In order for $f:\mathbb{R}^3\to\mathbb{R}^3:(x,y,z)\mapsto(x-z,y,az^2)$ to be a linear operator you need

$f(\vec{x}+\vec{u})=f(\vec{x})+f(\vec{u}), \quad\text{or}$

$\forall \vec{x},\vec{u}\in\mathbb{R}^3:\quad\begin{cases}(x+u)-(z+w)=(x-z)+(u-w) \\ (y+v)=(y)+(v) \\ a(z+w)^2=az^2+aw^2.\end{cases}$

(Note: $\vec{x}=(x,y,z),\vec{u}=(u,v,w)$ here.) The first two check out but the last one implies $2azw=0$ for all $z,w\in\mathbb{R}$, which is obviously false unless $a=0$.
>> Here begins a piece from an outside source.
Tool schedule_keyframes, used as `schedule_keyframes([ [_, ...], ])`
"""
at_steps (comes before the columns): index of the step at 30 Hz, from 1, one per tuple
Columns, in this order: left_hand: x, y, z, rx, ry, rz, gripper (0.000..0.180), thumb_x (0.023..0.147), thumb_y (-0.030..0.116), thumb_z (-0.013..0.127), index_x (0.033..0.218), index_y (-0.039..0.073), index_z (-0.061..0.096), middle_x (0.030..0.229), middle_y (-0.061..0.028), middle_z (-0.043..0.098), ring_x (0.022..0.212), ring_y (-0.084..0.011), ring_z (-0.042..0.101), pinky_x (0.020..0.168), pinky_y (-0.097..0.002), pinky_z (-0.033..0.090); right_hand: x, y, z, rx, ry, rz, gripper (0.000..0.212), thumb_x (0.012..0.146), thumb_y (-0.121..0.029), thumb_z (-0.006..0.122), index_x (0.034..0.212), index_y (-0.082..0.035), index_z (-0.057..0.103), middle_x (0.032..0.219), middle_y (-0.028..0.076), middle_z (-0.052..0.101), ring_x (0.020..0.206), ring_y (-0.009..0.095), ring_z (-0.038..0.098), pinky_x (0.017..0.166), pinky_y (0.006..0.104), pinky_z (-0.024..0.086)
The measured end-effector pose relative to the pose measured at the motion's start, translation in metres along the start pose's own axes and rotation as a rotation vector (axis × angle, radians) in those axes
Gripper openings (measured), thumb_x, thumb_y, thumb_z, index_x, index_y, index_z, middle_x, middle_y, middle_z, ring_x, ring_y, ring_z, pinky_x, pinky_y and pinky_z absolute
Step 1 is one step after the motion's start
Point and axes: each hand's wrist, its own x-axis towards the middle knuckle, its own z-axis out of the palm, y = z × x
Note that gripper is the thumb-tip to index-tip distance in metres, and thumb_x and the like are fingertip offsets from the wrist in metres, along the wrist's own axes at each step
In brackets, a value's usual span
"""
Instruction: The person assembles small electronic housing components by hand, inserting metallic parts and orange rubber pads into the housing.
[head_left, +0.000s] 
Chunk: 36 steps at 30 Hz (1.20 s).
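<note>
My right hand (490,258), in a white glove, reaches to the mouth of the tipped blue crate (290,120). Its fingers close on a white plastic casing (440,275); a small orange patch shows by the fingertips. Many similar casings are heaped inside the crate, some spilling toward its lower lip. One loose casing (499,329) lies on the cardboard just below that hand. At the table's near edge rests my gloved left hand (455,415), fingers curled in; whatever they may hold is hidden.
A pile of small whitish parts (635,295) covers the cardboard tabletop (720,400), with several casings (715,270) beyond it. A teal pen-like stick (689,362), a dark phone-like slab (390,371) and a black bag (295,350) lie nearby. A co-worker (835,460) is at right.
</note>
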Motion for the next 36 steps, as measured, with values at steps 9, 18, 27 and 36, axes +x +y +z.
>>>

Now we have that the matrix associated to $f$ as a linear map is given by

$f:\begin{pmatrix}x\\y\\z\end{pmatrix}\mapsto x\begin{pmatrix}1\\0\\0\end{pmatrix}+y\begin{pmatrix}0\\1\\0\end{pmatrix}+z\begin{pmatrix}-1\\0\\0\end{pmatrix}\quad\text{hence}\quad f(\vec{x})=\begin{pmatrix}1&0&-1\\0&1&0\\0&0&0\end{pmatrix}\vec{x}.$

Finally, to find $\mathrm{Ker} f$, solve $x-z,y,0=0$, which is parametrized by $(t,0,t)$ and hence $\mathrm{dim}=1$.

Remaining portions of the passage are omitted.